I've worked extensively in VC, but back in the late 90's and 2000's, when there were a few people with specific interests and lots of money, who helped clever people develop ideas in certain areas. Venture Capital firms were focused on certain issues, and didn't fund just any ole project that came across the transom with a hockey stick projected adoption curve. They'd say, "Great idea, but not my area of investment interest. Go talk to XYZ. They are interested in that area." But a couple of big visible successes brought every swinging dick into the VC market, and then shit got dicey. VCs stopped asking pointy questions because there was a feeding frenzy and they had to move fast if they wanted to get in on the profitable financing rounds. I was in meetings where the VCs in the room didn't really like the idea, but they liked the person presenting the idea so they invested to get in on their good side, and get first crack at their NEXT idea. Seriously. "Sure, we'll give you $5m for this initial round of financing on that pet app, but let us know what else you are working on - even at the conceptual stages - because we think you have a bright future ahead of you." AND, it created a shitty feedback loop.
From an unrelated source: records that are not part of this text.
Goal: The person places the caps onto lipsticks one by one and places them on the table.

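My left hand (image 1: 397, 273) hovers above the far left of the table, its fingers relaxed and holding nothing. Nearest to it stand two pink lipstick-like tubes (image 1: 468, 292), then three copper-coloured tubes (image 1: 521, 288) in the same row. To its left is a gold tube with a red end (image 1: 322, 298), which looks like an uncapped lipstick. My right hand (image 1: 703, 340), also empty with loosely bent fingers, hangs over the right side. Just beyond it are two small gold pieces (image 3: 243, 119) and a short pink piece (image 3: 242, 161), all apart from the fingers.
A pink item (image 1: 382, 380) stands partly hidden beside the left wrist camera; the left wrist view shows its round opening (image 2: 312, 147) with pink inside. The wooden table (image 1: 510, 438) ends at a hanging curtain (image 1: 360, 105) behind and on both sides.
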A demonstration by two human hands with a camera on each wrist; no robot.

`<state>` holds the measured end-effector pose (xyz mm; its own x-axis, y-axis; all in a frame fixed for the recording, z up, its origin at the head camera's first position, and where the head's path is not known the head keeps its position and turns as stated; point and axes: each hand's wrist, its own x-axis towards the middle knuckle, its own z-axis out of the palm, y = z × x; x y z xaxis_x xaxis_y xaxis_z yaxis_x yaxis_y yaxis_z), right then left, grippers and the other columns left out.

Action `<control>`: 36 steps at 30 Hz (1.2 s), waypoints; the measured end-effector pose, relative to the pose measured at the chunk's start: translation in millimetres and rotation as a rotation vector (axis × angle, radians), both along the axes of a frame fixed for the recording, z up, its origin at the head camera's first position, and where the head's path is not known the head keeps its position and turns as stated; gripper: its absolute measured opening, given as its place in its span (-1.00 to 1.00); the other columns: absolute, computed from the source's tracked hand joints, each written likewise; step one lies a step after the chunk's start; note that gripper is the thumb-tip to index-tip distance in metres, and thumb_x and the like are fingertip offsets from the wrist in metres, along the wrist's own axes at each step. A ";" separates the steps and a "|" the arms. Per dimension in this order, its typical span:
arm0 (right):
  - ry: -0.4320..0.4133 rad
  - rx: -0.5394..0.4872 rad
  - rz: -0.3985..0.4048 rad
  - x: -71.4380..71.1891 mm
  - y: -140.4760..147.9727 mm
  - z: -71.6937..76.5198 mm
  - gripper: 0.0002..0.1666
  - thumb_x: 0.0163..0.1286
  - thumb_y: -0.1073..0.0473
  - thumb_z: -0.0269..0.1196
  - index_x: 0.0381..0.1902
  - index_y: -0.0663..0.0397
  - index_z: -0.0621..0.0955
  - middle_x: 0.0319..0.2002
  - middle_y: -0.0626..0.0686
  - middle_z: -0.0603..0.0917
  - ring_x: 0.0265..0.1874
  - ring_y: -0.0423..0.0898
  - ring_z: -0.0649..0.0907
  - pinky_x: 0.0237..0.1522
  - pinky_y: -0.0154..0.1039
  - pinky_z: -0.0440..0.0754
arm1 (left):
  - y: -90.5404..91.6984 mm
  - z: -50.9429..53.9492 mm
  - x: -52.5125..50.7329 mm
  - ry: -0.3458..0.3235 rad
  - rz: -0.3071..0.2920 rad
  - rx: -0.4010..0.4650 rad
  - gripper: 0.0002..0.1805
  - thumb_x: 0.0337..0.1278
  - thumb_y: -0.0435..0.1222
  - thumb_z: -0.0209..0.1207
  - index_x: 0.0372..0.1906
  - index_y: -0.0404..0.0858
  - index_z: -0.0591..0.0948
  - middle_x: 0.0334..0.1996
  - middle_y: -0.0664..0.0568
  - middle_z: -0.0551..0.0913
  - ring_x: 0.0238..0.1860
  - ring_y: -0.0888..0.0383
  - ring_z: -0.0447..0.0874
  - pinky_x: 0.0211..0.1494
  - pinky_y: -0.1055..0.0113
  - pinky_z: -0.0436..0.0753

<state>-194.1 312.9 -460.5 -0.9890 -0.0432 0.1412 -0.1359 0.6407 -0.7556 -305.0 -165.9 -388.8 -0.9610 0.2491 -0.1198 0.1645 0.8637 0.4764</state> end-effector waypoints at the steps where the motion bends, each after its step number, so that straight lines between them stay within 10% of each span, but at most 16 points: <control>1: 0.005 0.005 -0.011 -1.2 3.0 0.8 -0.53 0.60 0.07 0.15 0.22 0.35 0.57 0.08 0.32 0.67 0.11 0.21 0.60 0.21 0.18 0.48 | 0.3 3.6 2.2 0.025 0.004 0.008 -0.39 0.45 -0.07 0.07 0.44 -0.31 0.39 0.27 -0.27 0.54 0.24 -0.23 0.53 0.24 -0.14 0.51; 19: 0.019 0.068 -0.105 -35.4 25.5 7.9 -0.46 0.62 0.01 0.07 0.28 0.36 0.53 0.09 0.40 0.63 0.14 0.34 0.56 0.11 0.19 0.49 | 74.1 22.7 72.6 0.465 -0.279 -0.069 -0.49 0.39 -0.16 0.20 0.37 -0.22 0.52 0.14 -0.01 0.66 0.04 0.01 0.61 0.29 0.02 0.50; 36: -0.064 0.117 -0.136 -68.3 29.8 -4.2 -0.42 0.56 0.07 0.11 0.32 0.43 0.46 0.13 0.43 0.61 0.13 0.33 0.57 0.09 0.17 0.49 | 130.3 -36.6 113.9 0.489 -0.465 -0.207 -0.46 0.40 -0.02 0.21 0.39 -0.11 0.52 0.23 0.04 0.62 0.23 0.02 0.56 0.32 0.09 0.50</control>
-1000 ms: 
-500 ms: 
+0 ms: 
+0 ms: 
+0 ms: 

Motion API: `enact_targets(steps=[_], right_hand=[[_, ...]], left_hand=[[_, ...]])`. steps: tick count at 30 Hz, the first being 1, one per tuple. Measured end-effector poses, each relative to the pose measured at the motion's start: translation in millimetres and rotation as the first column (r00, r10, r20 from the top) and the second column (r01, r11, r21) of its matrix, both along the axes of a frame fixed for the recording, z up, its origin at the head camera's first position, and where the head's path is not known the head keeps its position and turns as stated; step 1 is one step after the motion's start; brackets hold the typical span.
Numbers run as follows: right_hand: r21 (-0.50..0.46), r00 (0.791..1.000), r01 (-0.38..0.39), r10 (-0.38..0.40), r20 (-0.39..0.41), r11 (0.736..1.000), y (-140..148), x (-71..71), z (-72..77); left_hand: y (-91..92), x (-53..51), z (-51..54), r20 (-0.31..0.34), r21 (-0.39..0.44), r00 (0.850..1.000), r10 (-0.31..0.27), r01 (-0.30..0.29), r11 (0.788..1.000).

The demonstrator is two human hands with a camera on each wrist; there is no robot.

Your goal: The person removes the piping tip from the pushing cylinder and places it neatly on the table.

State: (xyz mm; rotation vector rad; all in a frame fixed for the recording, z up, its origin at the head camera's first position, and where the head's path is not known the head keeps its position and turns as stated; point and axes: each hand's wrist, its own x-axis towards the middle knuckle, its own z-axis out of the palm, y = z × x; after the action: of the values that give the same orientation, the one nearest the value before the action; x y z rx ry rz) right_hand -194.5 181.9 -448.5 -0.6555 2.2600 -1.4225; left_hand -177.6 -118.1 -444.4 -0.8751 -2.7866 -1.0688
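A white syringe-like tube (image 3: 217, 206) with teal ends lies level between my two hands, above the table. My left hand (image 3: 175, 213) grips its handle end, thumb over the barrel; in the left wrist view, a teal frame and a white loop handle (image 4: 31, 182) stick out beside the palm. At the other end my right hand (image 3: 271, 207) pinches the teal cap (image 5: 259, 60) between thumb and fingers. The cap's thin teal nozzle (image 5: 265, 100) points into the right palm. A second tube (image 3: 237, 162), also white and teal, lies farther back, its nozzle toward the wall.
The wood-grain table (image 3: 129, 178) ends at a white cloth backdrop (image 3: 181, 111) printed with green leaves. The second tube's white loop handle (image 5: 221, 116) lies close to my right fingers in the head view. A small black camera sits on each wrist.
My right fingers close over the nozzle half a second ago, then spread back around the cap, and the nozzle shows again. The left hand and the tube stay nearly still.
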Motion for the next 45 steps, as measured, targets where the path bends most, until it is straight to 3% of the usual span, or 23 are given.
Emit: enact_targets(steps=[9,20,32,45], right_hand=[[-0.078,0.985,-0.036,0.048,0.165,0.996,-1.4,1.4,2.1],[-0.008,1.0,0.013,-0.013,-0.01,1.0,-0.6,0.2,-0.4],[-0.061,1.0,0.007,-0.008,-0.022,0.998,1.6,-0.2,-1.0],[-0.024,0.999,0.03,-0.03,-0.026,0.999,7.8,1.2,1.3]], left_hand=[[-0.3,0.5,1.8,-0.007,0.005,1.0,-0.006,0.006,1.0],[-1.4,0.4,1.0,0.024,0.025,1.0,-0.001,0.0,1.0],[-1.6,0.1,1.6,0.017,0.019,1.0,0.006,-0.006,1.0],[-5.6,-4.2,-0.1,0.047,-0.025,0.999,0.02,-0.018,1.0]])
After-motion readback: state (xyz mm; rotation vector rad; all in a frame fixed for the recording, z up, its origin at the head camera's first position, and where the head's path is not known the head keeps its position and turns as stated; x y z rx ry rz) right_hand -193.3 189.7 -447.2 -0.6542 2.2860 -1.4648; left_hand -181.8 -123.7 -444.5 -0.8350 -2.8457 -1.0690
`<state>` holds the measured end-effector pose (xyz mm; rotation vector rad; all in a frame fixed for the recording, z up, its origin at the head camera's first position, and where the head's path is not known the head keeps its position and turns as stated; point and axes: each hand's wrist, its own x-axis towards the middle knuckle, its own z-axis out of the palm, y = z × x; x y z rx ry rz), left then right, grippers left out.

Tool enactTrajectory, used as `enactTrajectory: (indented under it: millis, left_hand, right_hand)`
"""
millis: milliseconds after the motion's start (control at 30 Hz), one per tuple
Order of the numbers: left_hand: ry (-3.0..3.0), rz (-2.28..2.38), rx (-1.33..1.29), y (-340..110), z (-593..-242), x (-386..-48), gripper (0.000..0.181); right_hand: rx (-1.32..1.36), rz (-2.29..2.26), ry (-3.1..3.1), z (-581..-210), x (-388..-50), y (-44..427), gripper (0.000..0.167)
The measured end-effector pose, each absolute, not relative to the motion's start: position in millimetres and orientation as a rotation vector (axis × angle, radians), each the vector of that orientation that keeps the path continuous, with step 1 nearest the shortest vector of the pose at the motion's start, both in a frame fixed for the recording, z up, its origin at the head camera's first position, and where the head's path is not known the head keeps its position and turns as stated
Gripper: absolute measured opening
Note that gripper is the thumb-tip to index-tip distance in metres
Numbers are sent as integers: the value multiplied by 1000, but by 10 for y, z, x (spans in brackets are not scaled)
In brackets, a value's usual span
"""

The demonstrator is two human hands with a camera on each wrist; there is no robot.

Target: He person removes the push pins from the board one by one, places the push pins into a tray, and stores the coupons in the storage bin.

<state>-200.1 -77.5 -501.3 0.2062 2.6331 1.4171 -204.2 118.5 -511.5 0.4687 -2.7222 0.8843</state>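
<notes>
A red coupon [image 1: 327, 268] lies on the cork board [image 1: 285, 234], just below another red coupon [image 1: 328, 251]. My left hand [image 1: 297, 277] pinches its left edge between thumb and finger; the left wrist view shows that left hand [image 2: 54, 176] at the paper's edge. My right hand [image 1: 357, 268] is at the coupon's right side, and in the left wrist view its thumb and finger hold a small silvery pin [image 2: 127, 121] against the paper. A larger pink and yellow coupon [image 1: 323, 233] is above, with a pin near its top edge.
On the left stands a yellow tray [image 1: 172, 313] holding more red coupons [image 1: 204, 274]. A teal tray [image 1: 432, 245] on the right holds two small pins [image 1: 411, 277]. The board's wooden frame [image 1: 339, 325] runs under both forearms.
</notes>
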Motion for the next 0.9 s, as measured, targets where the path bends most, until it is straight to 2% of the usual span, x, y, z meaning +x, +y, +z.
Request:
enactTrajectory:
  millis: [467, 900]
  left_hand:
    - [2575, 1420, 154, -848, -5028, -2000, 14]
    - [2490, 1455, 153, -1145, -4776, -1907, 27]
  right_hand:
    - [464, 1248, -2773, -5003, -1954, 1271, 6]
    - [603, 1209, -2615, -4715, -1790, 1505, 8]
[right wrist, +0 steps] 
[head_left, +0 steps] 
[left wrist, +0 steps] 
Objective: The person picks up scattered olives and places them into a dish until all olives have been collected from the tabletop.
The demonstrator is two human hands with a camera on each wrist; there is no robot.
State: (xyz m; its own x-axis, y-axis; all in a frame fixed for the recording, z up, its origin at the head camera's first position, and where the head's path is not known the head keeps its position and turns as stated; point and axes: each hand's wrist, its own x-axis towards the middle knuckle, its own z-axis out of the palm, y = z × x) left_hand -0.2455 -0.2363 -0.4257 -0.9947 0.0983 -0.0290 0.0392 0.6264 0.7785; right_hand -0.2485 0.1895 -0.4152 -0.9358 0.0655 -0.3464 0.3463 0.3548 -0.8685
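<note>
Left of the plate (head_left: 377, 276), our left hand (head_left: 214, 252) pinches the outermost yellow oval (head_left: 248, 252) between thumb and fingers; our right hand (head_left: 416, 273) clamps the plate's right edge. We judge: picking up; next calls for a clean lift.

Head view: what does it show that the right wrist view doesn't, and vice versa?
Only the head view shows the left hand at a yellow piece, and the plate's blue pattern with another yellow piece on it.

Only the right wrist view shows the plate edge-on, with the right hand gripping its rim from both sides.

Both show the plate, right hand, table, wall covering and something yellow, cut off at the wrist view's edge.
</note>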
Goober develops an app, sells it for $150m, and it tanks, but Goober now has $150m that HE is going to invest.... despite not ever developing a working/quality product, or understanding anything about how to grow a company. Y Combinator now has a dozen of these dipshits on their investment staff, and I guarantee every other tech investment house has the same types of people on their staff. There is so much money available out there today, it is ridiculous. But there are very few companies I'd accept an investment from, specifically for this reason.
One of the talking heads in Netflix's Madoff documentary points out that once upon a time, "hedged funds" were all about strategies to make money if the market went sideways or backwards, so you could "hedge" your bets. Then The Money figured out that you could just shove money in a hedge fund and buy whatever through access. Hedge funds, ultimately, buy stuff that's for sale. Lots of hedge fund assholes blew up in the '80s and regulation changed. More hedge fund assholes blew up in the '90s and regulation changed again. Then Marc Andreesen stole Mosaic, called it Netscape and hedge fund assholes decided AOL was worth more than Time Warner. Behold. Andreesen Horowitz. It's all bullshit money breaking the rules. fuck'em.